Adam returned to service as a lieutenant in the Bavarian Landwehr (Leutnant der Landwehr) when World War I began. He was assigned to the Bavarian 15th Reserve Infantry Regiment. He fought in the Battle of the Frontiers and while fighting around the French fortifications in the Nancy-Épinal region was wounded in action on 2 September 1914.

After recuperating, he returned to the front in late 1915, but then chose to enter pilot training (despite his age, which made him much older than most pilot trainees). He received his Observer's Badge on 15 May 1916 and began service as an aerial observer. He flew as an observer for Eduard Ritter von Schleich.

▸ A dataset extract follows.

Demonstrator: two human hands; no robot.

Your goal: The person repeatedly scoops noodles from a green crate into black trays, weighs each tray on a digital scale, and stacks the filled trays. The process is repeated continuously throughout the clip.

On 2 March 1917, he joined Jasta 34 and scored his first three victories in an Albatros D.III. He then transferred to Jasta 6 when Oberleutnant Eduard Ritter von Dostler took command. On 12 July 1917 he shot down and killed ace Lt. A.W.B. Miller (6 victories) of No. 29 Squadron RFC for his fifth victory. Adam continued to score, totaling 12 confirmed victories by the end of August. He rose to become Staffelführer of Jasta 6 on 30 August 1917, after Dostler was shot down. Adam scored again the following day, then ran off seven more victories in September. He scored his 21st and final victory on 6 November 1917.

Death
Adam was shot down and killed on 15 November 1917 near Langemarck in his Albatros D.V. He was fighting enemy aircraft from both No. 29 Squadron RFC and No. 45 Squadron RFC; Captain Kenneth Barbour Montgomery of No.45 Squadron, Royal Flying Corps was the apparent victor.

By the time of his death, Adam had already won the Iron Cross First Class and the Military Merit Order of Bavaria. However, posthumous awards continued. On 2 February 1918, Adam received the Knight's Cross with Swords of the Royal House Order of Hohenzollern. On 20 May 1919, Bavaria's highest military decoration, the Military Order of Max Joseph (Militär-Max-Joseph-Orden), was posthumously bestowed on him, with effect from 28 July 1917. On that date, as deputy Staffelführer of Jasta 6, while his Staffelführer chased one bomber, Adam had attacked and broken up the rest of a formation of enemy bombers, and continued the pursuit despite damage to his own aircraft, until his squadron had destroyed the enemy formation. For a commoner, award of the Military Order of Max Joseph carried with it a patent of non-hereditary nobility signified by the title "Ritter von", and Hans Adam posthumously became Hans Ritter von Adam.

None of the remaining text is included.